*EXERCISE BRIEF*:
In the listing below, find each line that holds the string "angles" and copy it.

*EXERCISE DATA*:

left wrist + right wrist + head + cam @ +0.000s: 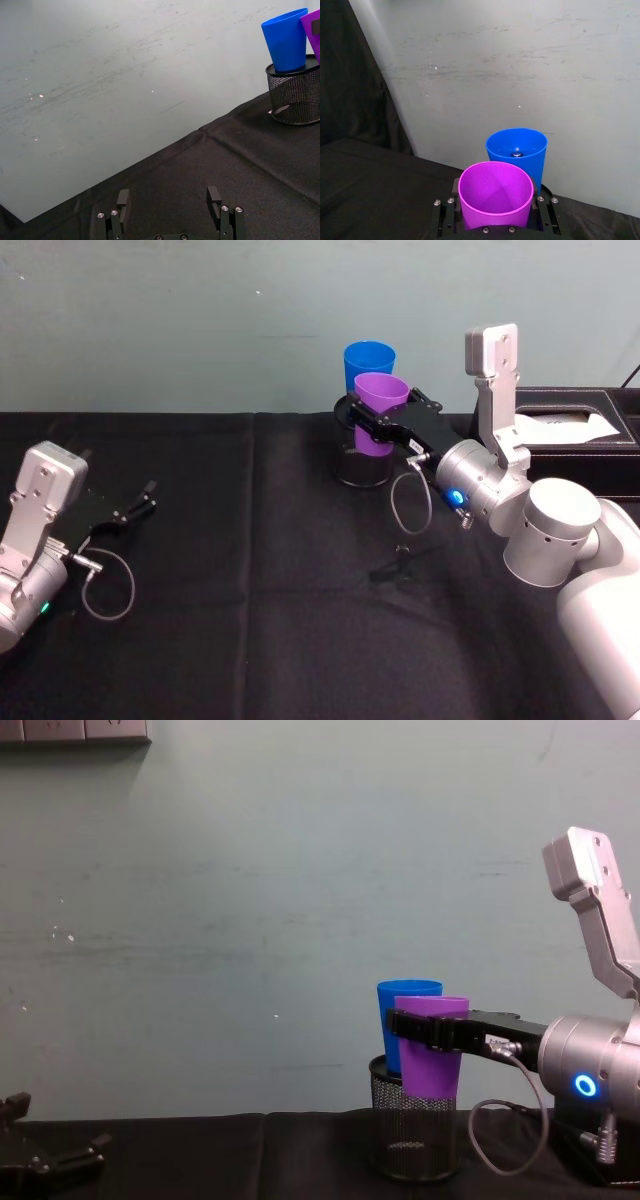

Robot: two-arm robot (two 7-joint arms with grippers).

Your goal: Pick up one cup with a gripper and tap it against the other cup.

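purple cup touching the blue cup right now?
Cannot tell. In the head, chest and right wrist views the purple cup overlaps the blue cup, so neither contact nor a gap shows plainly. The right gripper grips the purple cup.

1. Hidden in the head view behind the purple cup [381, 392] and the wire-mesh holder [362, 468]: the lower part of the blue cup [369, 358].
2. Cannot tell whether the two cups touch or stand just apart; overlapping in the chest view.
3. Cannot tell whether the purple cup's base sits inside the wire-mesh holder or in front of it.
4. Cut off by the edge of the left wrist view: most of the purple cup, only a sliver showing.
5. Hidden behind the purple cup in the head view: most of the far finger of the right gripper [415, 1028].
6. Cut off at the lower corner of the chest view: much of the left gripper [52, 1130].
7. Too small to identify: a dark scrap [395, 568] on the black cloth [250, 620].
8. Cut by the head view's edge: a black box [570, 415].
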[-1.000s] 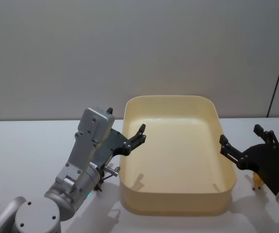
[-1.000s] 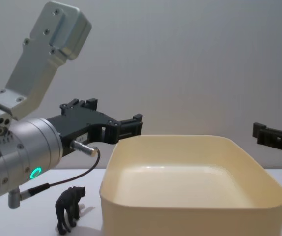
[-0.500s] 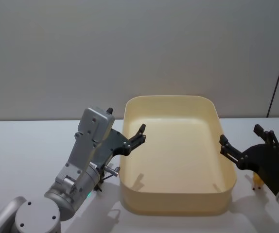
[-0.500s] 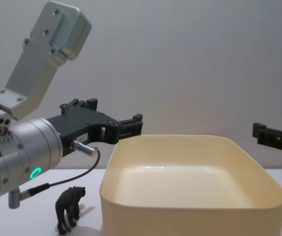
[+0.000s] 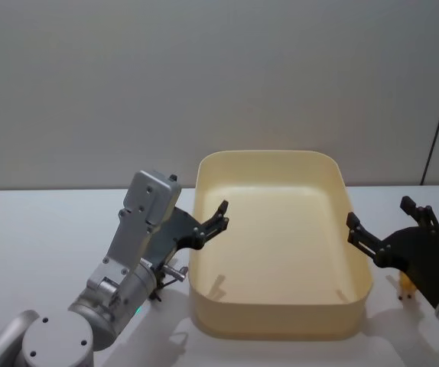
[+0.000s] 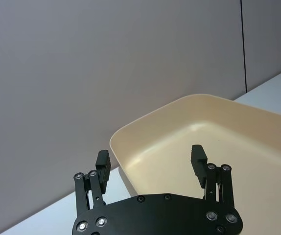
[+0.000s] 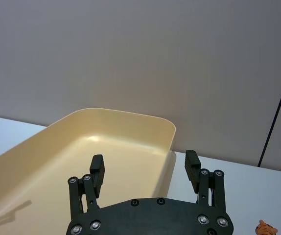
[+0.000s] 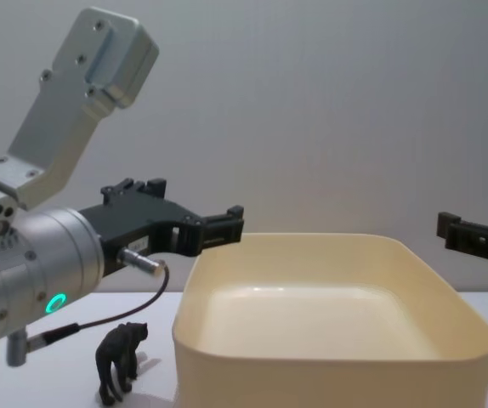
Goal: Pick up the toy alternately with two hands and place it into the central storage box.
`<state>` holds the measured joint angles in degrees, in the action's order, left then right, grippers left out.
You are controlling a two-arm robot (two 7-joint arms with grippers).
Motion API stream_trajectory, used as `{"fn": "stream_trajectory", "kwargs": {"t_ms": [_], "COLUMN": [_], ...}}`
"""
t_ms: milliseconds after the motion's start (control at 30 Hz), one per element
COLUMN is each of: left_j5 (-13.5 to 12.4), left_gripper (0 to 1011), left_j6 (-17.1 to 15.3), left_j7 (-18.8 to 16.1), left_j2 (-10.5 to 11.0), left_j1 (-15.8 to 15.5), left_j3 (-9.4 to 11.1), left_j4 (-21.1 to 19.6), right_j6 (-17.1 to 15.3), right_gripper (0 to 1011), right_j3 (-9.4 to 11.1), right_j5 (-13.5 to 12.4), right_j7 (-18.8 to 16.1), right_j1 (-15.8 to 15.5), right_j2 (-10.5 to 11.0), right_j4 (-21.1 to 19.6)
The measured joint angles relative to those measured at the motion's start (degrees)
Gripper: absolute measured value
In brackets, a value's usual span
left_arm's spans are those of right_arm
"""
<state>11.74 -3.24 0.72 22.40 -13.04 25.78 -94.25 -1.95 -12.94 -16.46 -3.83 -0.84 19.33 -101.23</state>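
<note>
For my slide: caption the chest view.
Open left gripper at the cream box's rim, right gripper opposite, dark toy animal beside.

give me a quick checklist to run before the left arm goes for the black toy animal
1. Left gripper open and empty: ok.
2. Right gripper open and empty, beside the box's right wall: ok.
3. Storage box upright, nothing inside: ok.
4. Black toy animal standing on the table left of the box: ok.
5. Left gripper lined up over that toy: not ok; it points forward at rim height, and the toy stands below the arm.
6. Orange toy pose: cannot tell; the picture's edge cuts it off.
</note>
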Motion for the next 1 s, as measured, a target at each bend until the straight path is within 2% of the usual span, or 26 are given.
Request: {"fn": "stream_trajectory", "kwargs": {"t_ms": [267, 500, 600, 667, 1000], "left_j5": [1.5, 3.7, 5.2, 7.2, 14.1], "left_gripper": [1001, 1001, 1001, 1001, 1001], "left_j6": [-5.4, -9.1, -10.1, -10.9, -12.8], "left_j7": [-2.7, -7.2, -9.4, -11.6, -14.8], "left_j2": [2.0, 3.9, 4.6, 5.3, 6.9], "left_j1": [2.5, 5.5, 7.0, 8.2, 11.1], "left_j3": [-0.6, -1.2, -1.6, -2.0, -3.7], "left_j4": [-3.4, -6.5, -7.7, -8.6, -10.1], "right_j6": [0.0, 0.0, 0.0, 0.0, 0.0], "right_gripper": [1001, 1001, 1001, 1001, 1001], "right_j3": [0.0, 0.0, 0.0, 0.0, 0.0], "right_j5": [0.0, 0.0, 0.0, 0.0, 0.0], "right_j7": [0.0, 0.0, 0.0, 0.0, 0.0], "right_j1": [0.0, 0.0, 0.0, 0.0, 0.0], "right_j2": [0.0, 0.0, 0.0, 0.0, 0.0], "right_j4": [0.0, 0.0, 0.0, 0.0, 0.0]}}
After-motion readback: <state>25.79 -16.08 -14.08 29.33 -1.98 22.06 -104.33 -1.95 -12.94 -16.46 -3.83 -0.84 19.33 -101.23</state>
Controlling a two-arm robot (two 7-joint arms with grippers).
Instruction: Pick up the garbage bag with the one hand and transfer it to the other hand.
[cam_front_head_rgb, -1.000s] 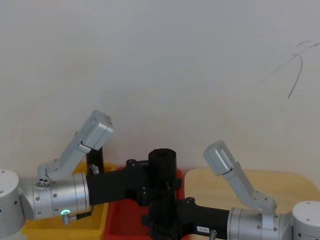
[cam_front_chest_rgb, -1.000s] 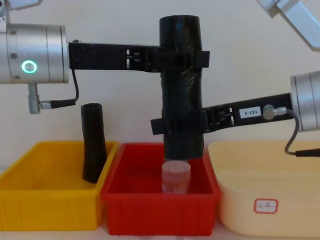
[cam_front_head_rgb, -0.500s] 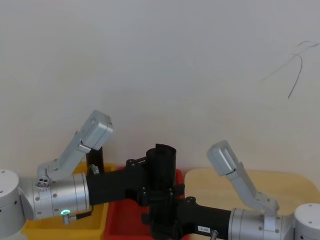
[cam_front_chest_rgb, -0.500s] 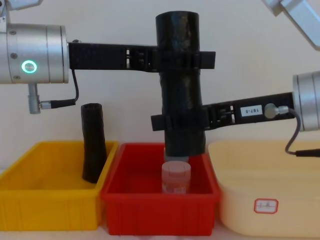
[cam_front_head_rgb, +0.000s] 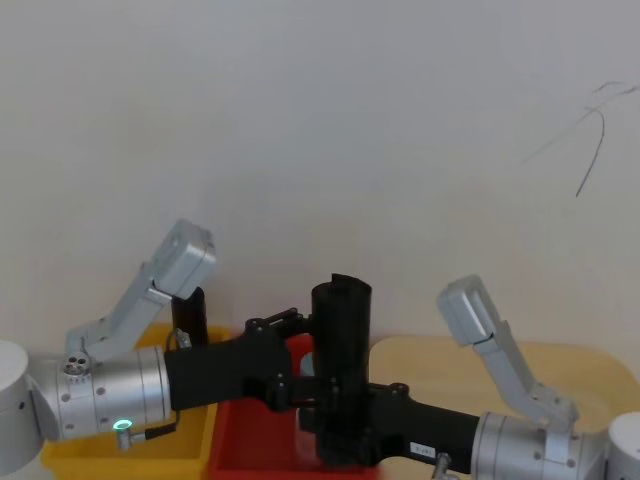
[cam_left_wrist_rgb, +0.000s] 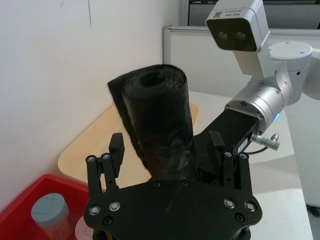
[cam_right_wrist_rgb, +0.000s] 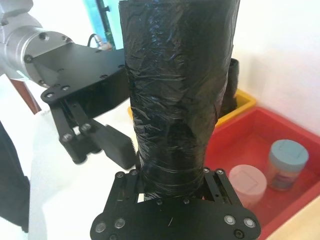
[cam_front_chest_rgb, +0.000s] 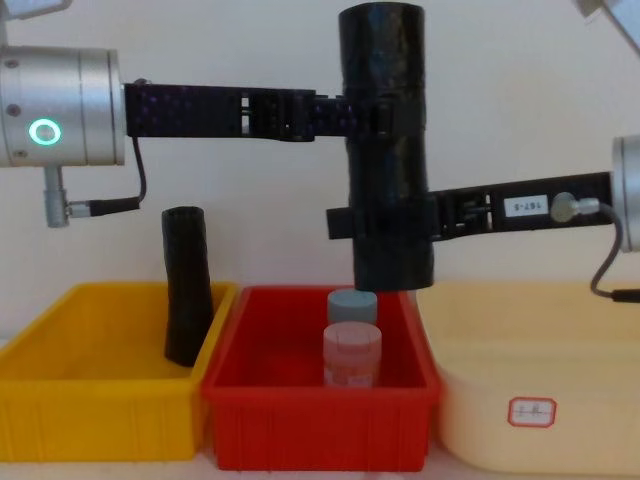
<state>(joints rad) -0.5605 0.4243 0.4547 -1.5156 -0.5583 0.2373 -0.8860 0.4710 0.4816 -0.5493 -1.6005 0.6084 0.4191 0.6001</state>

*SOLUTION FOR THIS TASK*:
`<state>` holds the measured joint angles in degrees, in the action's order, left then right, grippers left out.
The measured joint angles relative to those measured at the motion's start (degrees)

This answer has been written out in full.